_TASK GOAL:_
Give the lines below again exactly, starting with the line that holds "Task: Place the" and going on through the line that holds "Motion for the".

RECORDS TO PROCESS START

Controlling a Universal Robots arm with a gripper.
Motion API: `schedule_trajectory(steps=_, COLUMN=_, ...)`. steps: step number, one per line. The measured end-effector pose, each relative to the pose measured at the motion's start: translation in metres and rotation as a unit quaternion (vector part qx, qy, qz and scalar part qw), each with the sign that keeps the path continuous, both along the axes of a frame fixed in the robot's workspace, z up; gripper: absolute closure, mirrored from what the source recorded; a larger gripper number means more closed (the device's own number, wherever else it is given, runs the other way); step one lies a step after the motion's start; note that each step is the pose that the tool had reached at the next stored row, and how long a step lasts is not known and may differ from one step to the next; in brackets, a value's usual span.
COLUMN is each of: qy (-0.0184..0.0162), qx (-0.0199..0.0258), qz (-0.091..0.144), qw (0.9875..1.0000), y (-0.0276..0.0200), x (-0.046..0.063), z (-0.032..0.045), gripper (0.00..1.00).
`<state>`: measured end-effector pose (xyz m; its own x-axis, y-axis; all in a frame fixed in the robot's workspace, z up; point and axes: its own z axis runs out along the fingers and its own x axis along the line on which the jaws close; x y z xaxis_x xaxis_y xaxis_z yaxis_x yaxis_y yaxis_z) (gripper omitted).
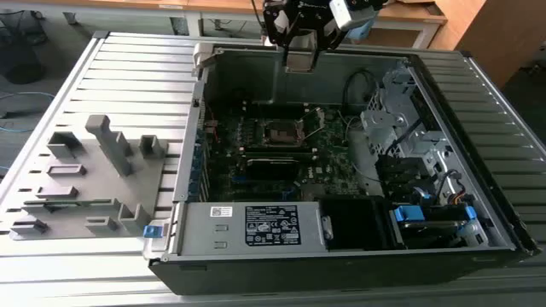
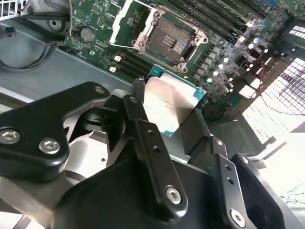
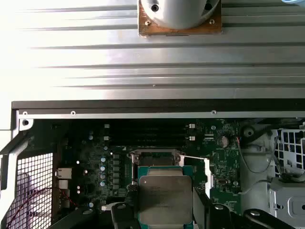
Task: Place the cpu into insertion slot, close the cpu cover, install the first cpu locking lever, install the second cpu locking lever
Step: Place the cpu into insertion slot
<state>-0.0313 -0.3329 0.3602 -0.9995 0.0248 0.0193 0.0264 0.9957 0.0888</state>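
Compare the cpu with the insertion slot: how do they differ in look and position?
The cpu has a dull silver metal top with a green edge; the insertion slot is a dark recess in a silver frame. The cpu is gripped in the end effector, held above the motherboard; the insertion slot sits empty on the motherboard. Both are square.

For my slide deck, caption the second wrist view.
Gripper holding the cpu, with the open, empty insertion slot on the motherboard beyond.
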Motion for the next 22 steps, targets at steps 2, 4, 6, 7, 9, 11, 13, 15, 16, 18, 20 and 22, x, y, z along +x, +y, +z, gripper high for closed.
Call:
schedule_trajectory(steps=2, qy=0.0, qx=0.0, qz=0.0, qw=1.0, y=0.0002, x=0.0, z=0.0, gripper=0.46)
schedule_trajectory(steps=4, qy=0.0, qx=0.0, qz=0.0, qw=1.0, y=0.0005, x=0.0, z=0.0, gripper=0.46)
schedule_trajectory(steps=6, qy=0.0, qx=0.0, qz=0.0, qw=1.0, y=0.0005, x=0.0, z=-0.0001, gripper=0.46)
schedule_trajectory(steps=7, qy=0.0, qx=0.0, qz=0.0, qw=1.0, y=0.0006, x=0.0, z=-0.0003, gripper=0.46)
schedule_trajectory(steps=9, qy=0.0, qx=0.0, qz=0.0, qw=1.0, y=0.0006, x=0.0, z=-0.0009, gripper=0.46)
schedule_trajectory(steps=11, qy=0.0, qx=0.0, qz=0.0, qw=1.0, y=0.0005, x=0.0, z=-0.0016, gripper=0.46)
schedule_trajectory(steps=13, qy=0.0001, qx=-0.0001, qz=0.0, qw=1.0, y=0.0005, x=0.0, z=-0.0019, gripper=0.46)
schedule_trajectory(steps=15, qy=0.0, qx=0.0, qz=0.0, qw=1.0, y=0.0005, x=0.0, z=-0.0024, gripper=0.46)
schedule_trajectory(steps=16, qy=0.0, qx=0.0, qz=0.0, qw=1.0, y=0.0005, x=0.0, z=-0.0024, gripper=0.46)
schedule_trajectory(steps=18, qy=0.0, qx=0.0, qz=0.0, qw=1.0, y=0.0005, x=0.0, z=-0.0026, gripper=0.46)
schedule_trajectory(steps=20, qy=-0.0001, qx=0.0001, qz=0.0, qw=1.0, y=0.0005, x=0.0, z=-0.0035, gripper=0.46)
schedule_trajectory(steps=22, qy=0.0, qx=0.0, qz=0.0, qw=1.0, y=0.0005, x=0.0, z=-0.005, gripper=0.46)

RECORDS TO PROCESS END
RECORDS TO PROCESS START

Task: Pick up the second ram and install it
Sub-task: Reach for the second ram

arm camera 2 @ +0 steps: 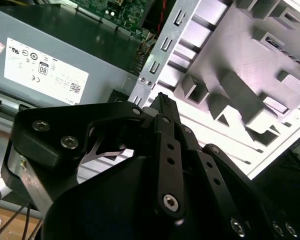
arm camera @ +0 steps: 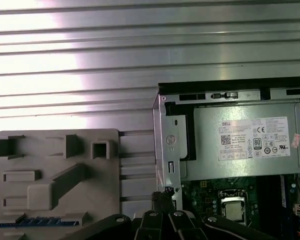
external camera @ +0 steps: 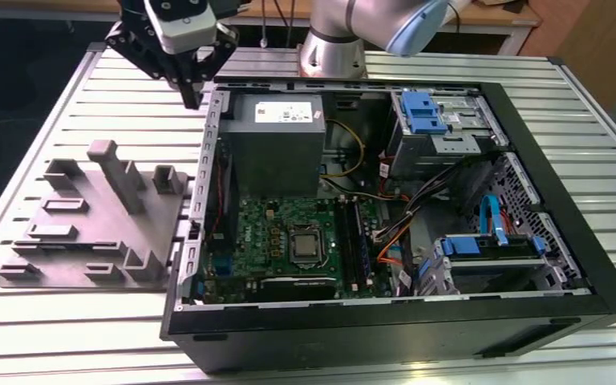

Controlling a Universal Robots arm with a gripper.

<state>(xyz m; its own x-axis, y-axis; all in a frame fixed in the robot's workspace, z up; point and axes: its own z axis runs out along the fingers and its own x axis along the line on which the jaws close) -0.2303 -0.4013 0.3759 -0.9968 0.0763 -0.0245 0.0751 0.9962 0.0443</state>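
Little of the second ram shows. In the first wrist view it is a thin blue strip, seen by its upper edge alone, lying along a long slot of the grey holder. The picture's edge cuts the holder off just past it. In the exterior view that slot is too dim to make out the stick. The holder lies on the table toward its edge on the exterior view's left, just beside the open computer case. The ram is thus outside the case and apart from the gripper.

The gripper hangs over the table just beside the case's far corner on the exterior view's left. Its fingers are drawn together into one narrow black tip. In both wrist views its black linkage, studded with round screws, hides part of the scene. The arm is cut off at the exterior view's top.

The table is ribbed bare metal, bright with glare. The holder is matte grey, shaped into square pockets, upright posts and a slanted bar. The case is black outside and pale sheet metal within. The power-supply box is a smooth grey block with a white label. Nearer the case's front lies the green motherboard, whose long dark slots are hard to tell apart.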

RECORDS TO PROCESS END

_EXPECTED ANSWER:_
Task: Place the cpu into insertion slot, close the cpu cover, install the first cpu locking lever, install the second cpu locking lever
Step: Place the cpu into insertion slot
<state>-0.0313 -0.3329 0.3602 -0.9995 0.0248 0.0193 0.0264 0.9957 0.0888</state>
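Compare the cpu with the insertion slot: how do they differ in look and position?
The cpu has a dull silver metal top with a green edge; the insertion slot is a dark recess in a silver frame. The cpu is gripped in the end effector, held above the motherboard; the insertion slot sits empty on the motherboard. Both are square.

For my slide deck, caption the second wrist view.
Gripper holding the cpu, with the open, empty insertion slot on the motherboard beyond.
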Motion for the next 22 steps, targets at steps 2, 4, 6, 7, 9, 11, 13, 15, 16, 18, 20 and 22, x, y, z along +x, +y, +z, gripper high for closed.

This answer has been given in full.